EXERCISE INPUTS Start Marker

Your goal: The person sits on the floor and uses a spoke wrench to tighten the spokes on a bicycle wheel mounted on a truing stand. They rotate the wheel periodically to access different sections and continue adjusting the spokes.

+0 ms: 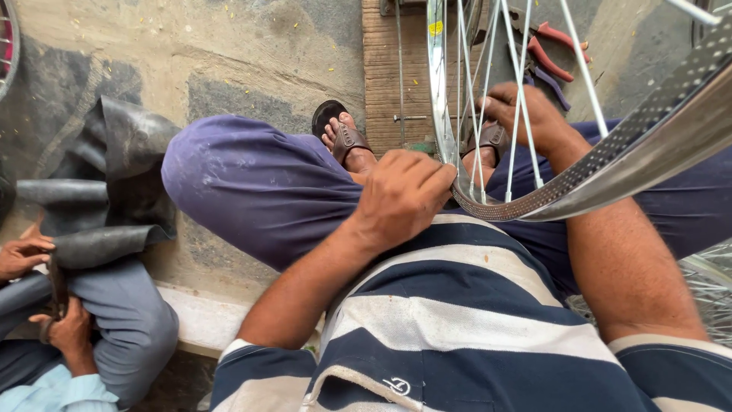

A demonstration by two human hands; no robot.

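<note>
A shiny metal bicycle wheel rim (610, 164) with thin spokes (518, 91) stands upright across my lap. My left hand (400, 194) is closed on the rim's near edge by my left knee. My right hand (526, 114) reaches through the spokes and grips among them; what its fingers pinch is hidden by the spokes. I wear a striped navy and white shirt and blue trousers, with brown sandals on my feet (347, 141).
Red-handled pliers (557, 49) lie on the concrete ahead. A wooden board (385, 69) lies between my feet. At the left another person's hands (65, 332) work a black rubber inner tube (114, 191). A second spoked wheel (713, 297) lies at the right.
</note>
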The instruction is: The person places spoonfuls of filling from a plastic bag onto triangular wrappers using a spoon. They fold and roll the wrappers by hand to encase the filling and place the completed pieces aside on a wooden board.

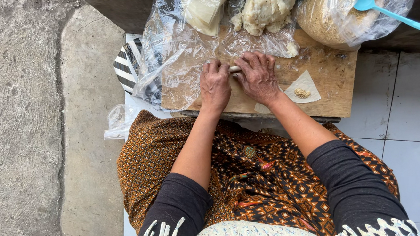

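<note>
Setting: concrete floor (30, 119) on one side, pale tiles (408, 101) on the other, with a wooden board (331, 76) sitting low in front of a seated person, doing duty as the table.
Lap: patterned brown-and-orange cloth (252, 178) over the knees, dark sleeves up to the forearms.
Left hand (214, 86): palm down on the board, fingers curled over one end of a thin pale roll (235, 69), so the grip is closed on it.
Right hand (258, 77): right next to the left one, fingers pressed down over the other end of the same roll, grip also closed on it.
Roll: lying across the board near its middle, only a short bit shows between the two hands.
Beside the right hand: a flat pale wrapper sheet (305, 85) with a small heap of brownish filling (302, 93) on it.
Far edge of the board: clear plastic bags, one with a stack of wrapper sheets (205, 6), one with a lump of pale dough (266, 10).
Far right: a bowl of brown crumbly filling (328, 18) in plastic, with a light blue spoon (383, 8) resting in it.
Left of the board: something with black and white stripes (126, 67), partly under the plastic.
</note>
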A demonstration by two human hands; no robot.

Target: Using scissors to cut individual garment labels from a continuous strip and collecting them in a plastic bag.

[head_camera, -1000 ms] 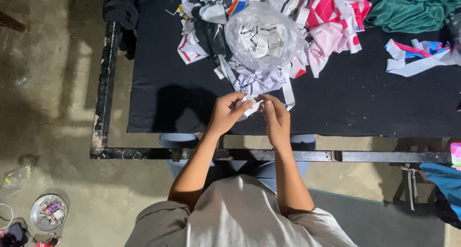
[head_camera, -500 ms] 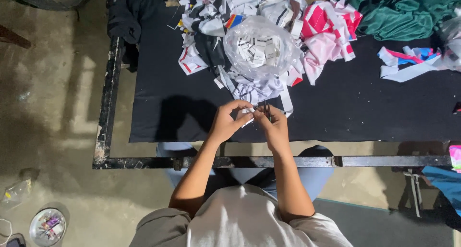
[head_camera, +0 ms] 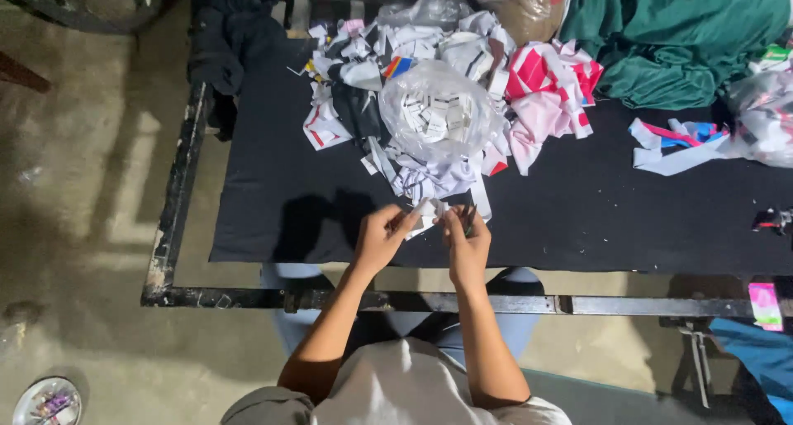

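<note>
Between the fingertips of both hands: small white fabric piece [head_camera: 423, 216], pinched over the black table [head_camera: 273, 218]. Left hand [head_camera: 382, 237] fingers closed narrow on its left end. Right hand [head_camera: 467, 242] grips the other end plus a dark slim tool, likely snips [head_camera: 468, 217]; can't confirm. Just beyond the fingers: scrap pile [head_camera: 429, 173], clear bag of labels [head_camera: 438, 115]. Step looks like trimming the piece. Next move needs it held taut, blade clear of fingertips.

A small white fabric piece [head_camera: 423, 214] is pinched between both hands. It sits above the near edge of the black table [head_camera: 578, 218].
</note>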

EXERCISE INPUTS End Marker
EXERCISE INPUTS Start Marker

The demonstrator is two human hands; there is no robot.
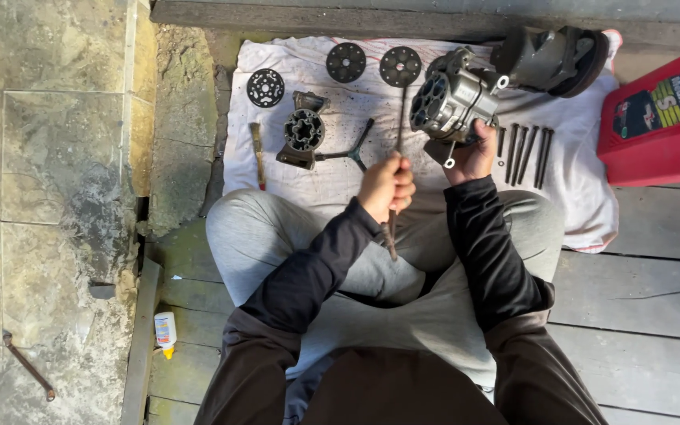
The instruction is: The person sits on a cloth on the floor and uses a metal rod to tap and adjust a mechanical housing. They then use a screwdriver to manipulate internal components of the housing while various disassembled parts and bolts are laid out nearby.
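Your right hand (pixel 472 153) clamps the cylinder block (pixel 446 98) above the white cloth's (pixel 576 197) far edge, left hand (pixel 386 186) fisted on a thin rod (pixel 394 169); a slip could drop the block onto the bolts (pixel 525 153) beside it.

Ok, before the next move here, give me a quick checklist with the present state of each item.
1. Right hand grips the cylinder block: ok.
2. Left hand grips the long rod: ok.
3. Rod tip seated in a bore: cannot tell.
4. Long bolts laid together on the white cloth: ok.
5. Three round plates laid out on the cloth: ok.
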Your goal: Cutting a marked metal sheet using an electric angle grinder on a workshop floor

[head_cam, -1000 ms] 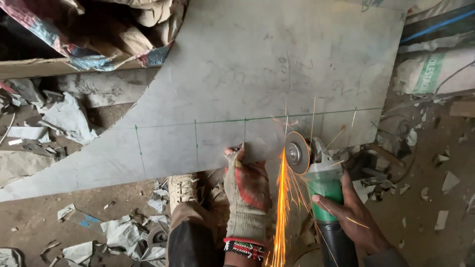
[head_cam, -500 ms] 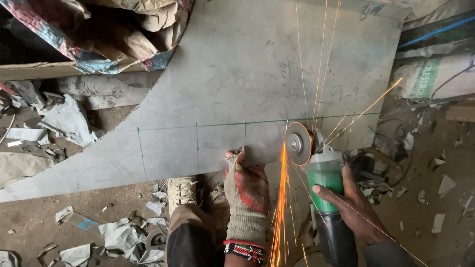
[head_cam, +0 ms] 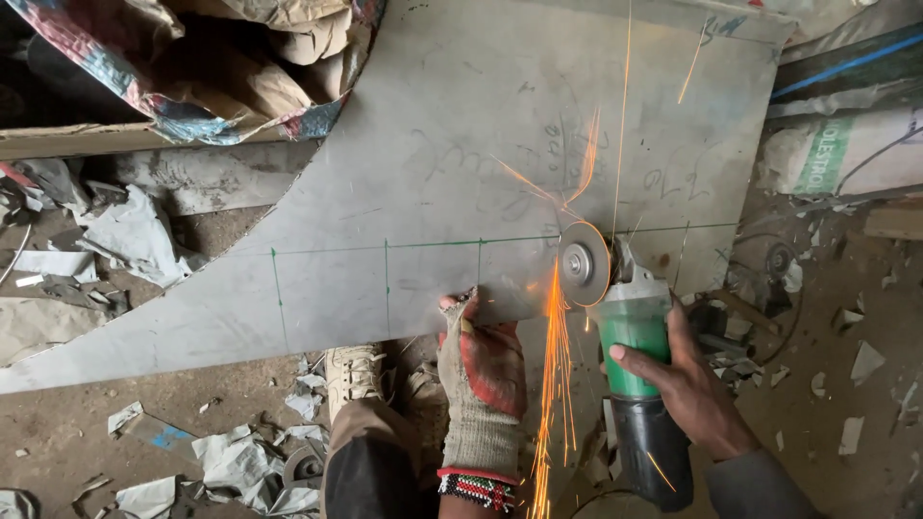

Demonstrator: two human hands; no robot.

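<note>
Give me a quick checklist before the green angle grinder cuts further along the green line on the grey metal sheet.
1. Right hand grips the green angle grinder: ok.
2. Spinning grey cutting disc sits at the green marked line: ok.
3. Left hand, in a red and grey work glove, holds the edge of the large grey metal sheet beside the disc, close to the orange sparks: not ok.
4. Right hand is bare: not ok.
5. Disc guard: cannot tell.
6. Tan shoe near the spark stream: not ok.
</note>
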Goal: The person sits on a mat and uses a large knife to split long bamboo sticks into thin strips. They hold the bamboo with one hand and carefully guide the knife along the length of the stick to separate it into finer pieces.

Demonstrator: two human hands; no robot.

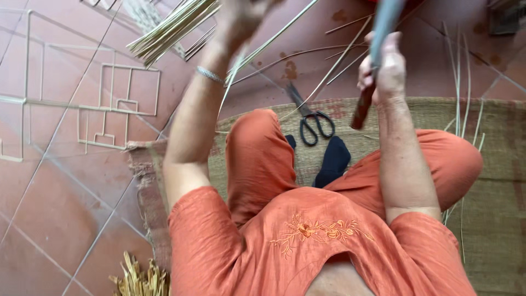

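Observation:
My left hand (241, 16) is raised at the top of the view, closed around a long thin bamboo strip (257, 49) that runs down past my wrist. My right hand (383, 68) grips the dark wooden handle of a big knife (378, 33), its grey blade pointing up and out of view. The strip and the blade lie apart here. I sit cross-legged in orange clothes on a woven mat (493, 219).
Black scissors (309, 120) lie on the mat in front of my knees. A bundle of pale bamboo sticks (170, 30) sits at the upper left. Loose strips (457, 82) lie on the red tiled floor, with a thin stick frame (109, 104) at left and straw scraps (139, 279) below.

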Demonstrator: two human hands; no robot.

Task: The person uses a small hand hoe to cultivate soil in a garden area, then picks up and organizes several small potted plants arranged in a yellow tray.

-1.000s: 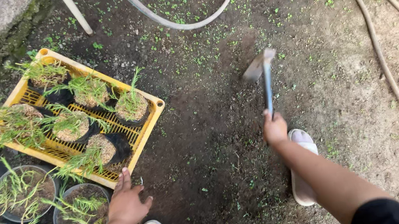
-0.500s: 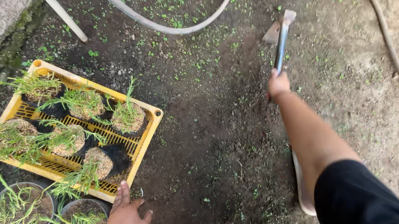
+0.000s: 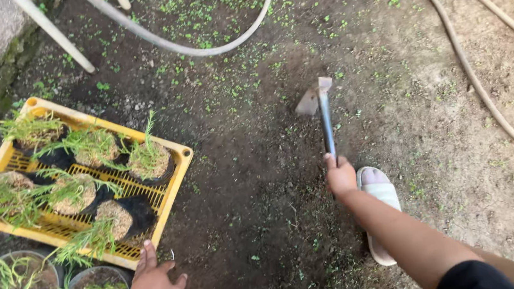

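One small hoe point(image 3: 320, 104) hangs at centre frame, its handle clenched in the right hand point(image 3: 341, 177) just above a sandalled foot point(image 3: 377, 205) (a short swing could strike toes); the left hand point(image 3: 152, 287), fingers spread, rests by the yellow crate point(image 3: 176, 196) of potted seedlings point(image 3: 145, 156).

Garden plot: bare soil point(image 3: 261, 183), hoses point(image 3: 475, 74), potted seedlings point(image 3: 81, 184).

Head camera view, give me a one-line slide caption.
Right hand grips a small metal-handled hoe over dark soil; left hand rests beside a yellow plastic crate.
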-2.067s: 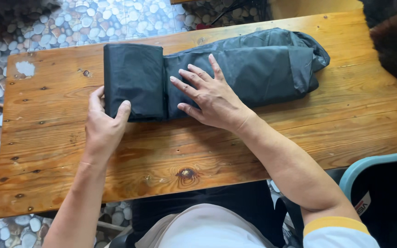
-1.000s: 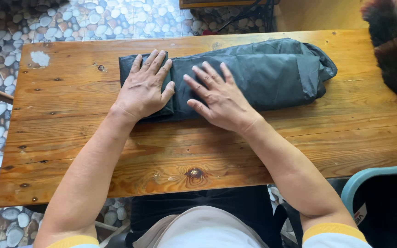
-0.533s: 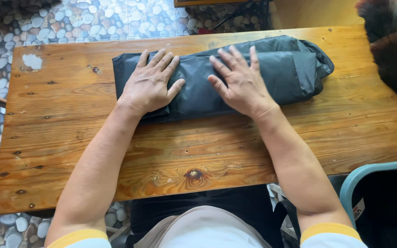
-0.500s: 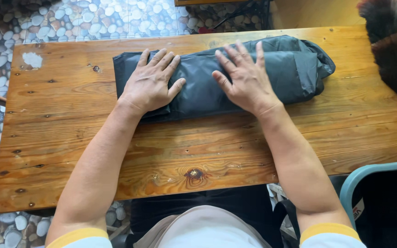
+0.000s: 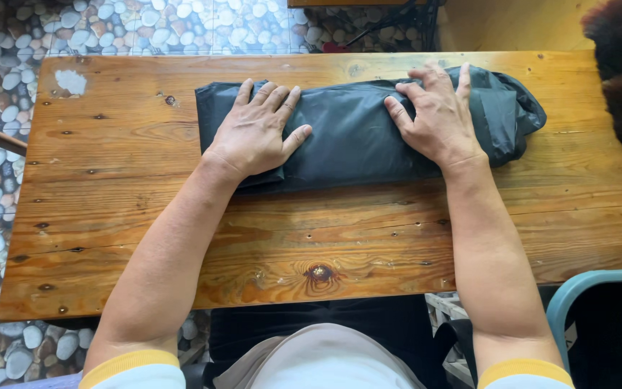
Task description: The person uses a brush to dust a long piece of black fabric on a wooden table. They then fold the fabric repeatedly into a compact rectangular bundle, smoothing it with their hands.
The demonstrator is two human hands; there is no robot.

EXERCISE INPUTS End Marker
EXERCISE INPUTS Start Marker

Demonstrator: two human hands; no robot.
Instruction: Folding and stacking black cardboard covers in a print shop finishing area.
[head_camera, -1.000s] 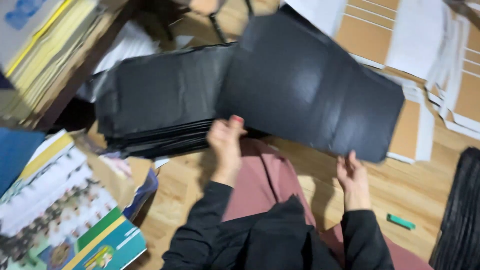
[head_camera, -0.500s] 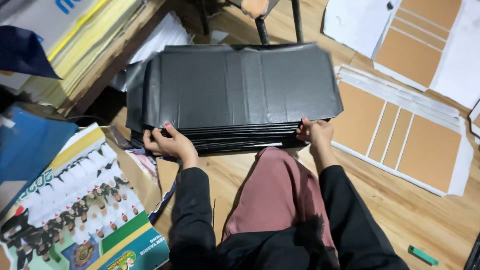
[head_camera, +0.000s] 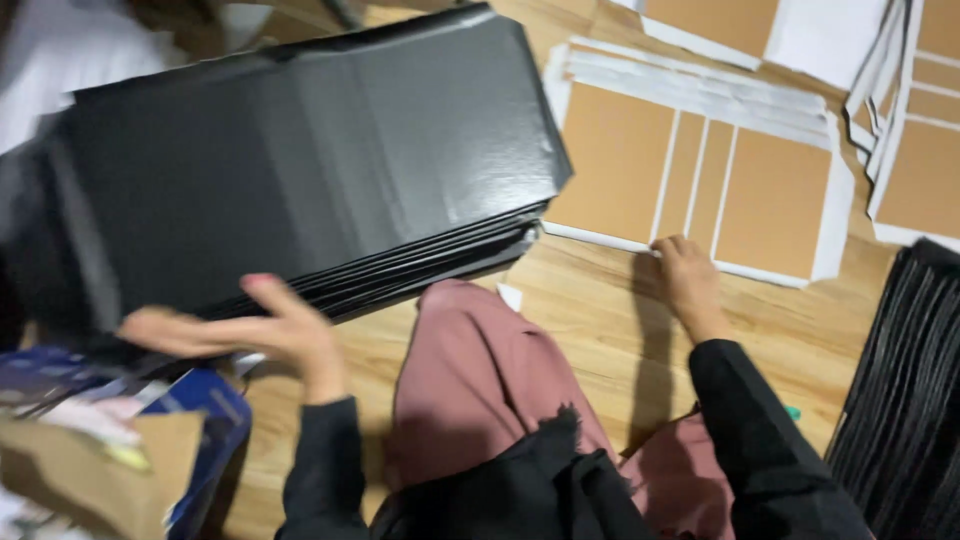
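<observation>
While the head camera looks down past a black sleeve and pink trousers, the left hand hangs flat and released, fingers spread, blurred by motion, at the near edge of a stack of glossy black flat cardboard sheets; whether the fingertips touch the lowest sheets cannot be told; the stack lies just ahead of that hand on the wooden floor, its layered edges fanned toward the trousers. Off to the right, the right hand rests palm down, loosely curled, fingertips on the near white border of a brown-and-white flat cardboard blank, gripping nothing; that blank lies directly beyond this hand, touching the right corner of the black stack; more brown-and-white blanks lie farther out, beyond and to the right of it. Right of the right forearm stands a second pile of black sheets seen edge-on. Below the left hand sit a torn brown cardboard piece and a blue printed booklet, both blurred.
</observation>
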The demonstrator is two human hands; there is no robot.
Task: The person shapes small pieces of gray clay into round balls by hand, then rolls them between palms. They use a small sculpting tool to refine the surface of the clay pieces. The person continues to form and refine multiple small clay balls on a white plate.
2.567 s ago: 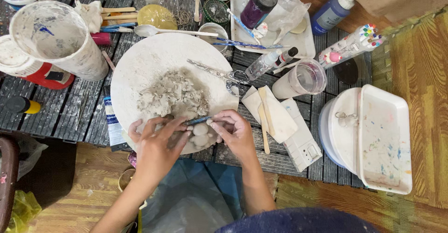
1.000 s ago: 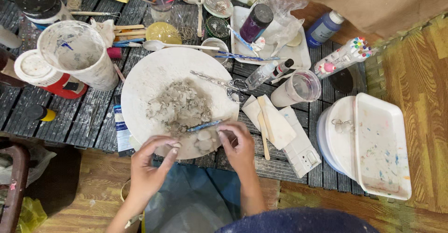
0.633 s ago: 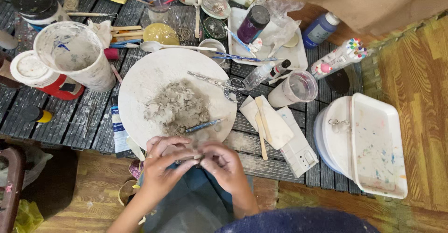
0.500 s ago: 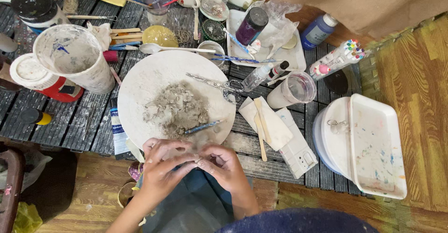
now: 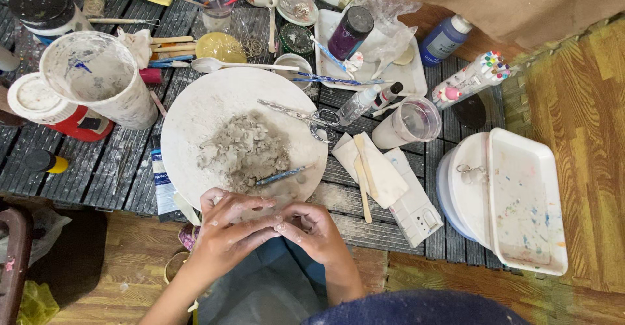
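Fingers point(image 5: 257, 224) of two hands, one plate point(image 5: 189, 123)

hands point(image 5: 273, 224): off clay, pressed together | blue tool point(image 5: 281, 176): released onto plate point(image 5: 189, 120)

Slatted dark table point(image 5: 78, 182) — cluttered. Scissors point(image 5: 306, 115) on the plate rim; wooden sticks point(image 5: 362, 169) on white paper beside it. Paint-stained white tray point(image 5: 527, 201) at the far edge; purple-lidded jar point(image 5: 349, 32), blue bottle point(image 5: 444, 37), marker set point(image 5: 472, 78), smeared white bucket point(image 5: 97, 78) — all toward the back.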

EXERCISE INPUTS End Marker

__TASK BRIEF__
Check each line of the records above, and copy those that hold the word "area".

__RESPONSE__
Task: The person uses a small hand hoe to cultivate soil in a garden area, then picks up and organizes several small potted plants arranged in a yellow tray.
Instruction: Folding and stacking black cardboard covers in a print shop finishing area.

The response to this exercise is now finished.